## Aim of the exercise
Once the pictures are removed, reproduce what is left of the data below exactly.

## Information provided
- - -

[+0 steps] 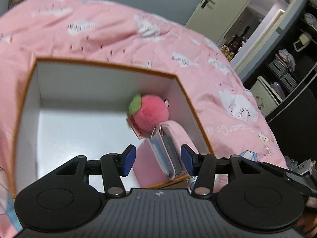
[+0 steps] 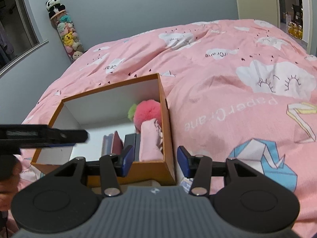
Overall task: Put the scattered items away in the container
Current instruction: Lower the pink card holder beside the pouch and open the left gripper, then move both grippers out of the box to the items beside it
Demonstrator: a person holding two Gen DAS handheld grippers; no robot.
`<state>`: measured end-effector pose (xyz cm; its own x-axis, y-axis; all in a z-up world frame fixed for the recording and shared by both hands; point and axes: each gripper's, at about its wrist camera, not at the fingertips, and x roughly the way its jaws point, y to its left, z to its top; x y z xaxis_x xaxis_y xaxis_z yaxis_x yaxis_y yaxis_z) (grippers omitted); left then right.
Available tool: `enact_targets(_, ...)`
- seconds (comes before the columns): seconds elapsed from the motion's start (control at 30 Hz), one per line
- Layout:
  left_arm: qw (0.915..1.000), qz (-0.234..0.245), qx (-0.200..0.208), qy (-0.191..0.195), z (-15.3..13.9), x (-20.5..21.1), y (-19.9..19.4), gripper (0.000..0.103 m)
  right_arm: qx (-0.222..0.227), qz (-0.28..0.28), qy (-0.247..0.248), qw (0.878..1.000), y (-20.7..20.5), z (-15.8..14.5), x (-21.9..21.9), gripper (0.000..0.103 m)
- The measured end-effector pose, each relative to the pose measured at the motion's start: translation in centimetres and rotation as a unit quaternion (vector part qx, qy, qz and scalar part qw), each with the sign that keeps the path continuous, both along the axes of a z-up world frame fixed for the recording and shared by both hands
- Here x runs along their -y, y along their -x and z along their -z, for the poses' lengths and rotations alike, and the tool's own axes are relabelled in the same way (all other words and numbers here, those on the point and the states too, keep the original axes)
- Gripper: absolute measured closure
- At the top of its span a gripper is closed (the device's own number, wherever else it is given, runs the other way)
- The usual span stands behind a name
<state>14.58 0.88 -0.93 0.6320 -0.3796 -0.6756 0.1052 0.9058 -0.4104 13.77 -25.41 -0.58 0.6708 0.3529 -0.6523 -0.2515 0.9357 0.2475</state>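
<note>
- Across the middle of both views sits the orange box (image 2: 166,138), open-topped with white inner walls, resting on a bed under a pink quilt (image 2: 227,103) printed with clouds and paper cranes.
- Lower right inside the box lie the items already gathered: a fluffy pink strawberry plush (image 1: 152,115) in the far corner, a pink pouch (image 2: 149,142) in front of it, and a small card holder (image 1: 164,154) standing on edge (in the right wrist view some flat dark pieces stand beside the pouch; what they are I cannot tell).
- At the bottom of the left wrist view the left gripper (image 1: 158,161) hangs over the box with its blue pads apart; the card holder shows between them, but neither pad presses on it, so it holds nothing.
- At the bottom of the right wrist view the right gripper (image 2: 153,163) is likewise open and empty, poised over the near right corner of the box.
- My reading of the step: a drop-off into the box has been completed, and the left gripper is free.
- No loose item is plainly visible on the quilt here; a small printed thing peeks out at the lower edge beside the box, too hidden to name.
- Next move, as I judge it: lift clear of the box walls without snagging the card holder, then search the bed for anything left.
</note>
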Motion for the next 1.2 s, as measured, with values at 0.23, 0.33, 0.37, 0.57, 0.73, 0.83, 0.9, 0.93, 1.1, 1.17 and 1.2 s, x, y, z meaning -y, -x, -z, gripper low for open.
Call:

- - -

## Output for this task
[+0 steps] 
[+0 steps] 
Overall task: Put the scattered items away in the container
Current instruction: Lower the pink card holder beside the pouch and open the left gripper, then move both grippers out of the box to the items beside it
Demonstrator: a person holding two Gen DAS handheld grippers; no robot.
`<state>`: measured end-effector pose (xyz cm; its own x-axis, y-axis; all in a z-up world frame fixed for the recording and shared by both hands; point and axes: each gripper's, at about its wrist camera, not at the fingertips, and x roughly the way its jaws point, y to its left, z to its top; x y z xaxis_x xaxis_y xaxis_z yaxis_x yaxis_y yaxis_z) (grippers omitted); left then right.
Available tool: `enact_targets(_, ...)`
- seconds (comes before the columns): seconds elapsed from the motion's start (control at 30 Hz), one per line
- Layout:
  left_arm: qw (0.915..1.000), qz (-0.234..0.245), qx (-0.200..0.208), qy (-0.191..0.195), z (-15.3..13.9), x (-20.5..21.1), y (-19.9..19.4), gripper (0.000..0.103 m)
  right_arm: qx (-0.222..0.227), qz (-0.28..0.28), qy (-0.247..0.248), qw (0.878..1.000), y (-20.7..20.5), z (-15.8..14.5), x (-21.9..21.9), gripper (0.000..0.103 m)
- The measured end-effector pose, each relative to the pose measured at the motion's start: translation in centimetres and rotation as a unit quaternion (vector part qx, qy, qz and scalar part qw), each with the sign that keeps the path continuous, both along the axes of a z-up world frame fixed for the recording and shared by both hands
- Here x runs along their -y, y along their -x and z along their -z, for the poses' lengths and rotations alike, and the tool's own axes are relabelled in the same way (all other words and numbers here, those on the point and the states too, keep the original axes)
- Gripper: absolute measured closure
- At the top of its span a gripper is closed (the device's own number, wherever else it is given, runs the other way)
- The usual span stands behind a name
<state>14.58 0.88 -0.93 0.6320 -0.3796 -0.6756 0.1052 0.9058 -0.4104 13.77 -25.41 -0.58 0.6708 0.3529 -0.6523 -0.2515 0.9357 0.2475</state>
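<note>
- Across the middle of both views sits the orange box (image 2: 166,138), open-topped with white inner walls, resting on a bed under a pink quilt (image 2: 227,103) printed with clouds and paper cranes.
- Lower right inside the box lie the items already gathered: a fluffy pink strawberry plush (image 1: 152,115) in the far corner, a pink pouch (image 2: 149,142) in front of it, and a small card holder (image 1: 164,154) standing on edge (in the right wrist view some flat dark pieces stand beside the pouch; what they are I cannot tell).
- At the bottom of the left wrist view the left gripper (image 1: 158,161) hangs over the box with its blue pads apart; the card holder shows between them, but neither pad presses on it, so it holds nothing.
- At the bottom of the right wrist view the right gripper (image 2: 153,163) is likewise open and empty, poised over the near right corner of the box.
- My reading of the step: a drop-off into the box has been completed, and the left gripper is free.
- No loose item is plainly visible on the quilt here; a small printed thing peeks out at the lower edge beside the box, too hidden to name.
- Next move, as I judge it: lift clear of the box walls without snagging the card holder, then search the bed for anything left.
</note>
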Motion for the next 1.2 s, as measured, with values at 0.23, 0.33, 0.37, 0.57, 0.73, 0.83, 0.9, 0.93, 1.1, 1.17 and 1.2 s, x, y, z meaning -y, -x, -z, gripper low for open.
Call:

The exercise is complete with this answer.